Deposit insurance, particularly if it covers very big fractions of all the deposits out there; if it is big enough for the household deposits that is covers 90 per cent of them, including those who put their substantial wealth into banks; and it covers a big part of the business deposits as well – I think that is important.

You need at least two other things. One, you need confidence-building manoeuvres for the depositors so that they don’t have to worry about banks being in fact insolvent.

There are these things called the stress test where the regulators go and look at the portfolio and use the regulator’s information and the bank’s information to think about what kind of macro-economic or world shocks could bring the bank to an insolvent or close to insolvent position. So, having stress tests that people believe to be credible is very important.

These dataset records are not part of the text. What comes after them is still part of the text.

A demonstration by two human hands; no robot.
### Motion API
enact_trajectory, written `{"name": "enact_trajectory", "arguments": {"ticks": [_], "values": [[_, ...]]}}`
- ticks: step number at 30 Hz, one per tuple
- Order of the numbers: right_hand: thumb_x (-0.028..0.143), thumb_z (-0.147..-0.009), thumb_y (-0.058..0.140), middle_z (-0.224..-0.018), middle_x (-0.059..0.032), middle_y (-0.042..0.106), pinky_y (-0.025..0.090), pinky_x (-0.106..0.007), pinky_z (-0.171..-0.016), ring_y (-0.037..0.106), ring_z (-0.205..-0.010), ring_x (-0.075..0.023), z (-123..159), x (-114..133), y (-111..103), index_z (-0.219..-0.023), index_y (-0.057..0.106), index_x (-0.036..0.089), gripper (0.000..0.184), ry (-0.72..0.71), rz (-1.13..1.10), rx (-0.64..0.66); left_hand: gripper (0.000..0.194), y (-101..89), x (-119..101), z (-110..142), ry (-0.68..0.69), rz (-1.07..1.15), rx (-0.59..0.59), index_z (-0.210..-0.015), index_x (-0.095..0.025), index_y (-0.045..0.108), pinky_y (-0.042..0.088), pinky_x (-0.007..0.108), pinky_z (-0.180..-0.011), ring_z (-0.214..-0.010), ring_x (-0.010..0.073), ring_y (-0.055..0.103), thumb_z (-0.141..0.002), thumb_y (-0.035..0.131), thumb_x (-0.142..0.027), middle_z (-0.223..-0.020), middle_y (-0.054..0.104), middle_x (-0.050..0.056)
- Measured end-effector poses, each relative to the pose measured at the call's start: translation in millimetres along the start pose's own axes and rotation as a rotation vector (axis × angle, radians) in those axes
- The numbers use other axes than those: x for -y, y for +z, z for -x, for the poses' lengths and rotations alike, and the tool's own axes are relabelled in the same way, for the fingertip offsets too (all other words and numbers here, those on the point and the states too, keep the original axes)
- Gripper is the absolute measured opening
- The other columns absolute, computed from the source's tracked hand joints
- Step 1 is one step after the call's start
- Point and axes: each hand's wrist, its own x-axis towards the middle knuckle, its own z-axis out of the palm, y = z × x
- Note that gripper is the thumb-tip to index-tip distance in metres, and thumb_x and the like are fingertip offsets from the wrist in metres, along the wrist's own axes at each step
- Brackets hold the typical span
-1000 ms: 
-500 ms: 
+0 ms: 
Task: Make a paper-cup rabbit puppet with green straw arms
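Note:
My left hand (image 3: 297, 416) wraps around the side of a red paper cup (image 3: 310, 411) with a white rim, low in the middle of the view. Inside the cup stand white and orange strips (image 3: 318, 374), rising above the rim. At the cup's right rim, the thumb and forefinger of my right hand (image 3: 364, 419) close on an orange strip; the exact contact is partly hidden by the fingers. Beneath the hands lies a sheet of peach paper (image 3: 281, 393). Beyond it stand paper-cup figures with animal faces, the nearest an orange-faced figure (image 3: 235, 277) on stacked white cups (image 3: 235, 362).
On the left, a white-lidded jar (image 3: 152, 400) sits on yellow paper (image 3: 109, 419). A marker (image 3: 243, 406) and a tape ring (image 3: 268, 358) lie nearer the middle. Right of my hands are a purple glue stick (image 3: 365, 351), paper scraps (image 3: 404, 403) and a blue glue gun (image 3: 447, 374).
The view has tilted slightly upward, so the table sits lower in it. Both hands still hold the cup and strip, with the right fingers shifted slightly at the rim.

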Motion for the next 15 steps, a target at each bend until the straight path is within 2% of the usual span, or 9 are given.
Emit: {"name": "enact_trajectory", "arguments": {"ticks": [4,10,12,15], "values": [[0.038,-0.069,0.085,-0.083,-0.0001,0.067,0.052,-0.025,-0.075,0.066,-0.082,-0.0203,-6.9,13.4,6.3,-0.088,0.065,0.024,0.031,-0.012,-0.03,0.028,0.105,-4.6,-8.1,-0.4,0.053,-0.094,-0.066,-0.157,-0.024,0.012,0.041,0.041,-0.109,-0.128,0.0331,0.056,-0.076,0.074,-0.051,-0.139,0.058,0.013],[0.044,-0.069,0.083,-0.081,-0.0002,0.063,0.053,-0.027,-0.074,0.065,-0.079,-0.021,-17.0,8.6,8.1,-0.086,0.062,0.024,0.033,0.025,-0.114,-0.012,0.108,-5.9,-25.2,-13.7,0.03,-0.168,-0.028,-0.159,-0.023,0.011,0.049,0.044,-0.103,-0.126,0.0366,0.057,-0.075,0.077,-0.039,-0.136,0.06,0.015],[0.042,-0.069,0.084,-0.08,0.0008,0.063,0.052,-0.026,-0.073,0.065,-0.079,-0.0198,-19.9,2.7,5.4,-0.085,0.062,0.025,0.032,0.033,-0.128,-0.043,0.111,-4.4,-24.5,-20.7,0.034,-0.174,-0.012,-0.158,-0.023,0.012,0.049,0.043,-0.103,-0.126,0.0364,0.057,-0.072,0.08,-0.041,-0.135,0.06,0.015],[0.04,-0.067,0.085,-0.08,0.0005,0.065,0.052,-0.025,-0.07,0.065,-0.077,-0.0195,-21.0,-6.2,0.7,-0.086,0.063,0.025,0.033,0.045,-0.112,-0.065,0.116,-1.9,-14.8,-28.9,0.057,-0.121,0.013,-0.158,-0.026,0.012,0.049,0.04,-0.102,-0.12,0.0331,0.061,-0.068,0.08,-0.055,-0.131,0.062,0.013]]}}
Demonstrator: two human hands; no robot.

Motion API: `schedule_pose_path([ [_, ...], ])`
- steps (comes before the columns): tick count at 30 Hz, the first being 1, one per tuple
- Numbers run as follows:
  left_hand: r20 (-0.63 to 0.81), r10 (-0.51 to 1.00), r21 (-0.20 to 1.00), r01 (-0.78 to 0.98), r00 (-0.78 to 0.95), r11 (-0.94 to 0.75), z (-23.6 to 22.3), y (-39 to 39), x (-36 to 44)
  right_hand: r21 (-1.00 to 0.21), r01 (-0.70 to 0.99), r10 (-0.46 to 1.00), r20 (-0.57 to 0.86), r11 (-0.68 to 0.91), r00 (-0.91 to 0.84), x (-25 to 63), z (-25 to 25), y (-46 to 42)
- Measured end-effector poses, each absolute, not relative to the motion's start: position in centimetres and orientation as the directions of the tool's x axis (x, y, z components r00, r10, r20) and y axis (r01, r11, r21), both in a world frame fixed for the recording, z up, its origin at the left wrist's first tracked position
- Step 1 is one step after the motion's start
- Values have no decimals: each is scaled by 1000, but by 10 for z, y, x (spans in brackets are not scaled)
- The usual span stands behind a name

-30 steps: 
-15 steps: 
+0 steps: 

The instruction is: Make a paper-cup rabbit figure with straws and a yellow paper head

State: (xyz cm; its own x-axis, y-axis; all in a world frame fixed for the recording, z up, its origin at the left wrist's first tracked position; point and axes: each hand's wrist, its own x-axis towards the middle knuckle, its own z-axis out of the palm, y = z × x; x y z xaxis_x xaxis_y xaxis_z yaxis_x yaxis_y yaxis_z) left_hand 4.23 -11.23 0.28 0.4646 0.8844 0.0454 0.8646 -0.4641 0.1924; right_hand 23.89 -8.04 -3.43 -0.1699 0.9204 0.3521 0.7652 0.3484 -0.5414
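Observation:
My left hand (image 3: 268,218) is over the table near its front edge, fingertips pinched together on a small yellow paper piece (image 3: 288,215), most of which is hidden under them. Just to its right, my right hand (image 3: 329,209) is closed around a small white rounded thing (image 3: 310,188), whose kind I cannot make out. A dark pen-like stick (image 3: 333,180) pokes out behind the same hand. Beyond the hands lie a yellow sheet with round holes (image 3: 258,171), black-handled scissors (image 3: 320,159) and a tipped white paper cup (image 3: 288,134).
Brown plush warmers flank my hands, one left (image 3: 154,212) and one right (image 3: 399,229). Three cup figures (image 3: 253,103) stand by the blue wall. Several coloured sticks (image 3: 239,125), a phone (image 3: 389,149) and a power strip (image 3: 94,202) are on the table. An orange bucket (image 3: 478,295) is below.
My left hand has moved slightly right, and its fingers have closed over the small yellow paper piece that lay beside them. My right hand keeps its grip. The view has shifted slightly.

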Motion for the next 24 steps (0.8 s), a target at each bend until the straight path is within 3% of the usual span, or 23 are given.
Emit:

The second is having a bank resolution policy that is not tremendously expensive, so it doesn’t ruin the bank, and is not tremendously punishing of the depositors who sleep at the wheel and leave their money in.

First, you tell the bank to raise more capital, which is more equity. If they can’t do that, then do something like take some of their long-term debt – not their deposits – and write it down from 100 per cent of its value to, say, 50 per cent. That’s a way to force the existing long-term debt-holders to recapitalise the bank. Things like that. So, if a bank gets into trouble, it means the deposits are either insured or would be fine even if they are not insured. That’s the key.

In the post-2008 period, lots of such things were proposed – making it less essential to be the first one out when there is anything wrong with the bank. Those are the second and third lines of defence, after the deposit insurance.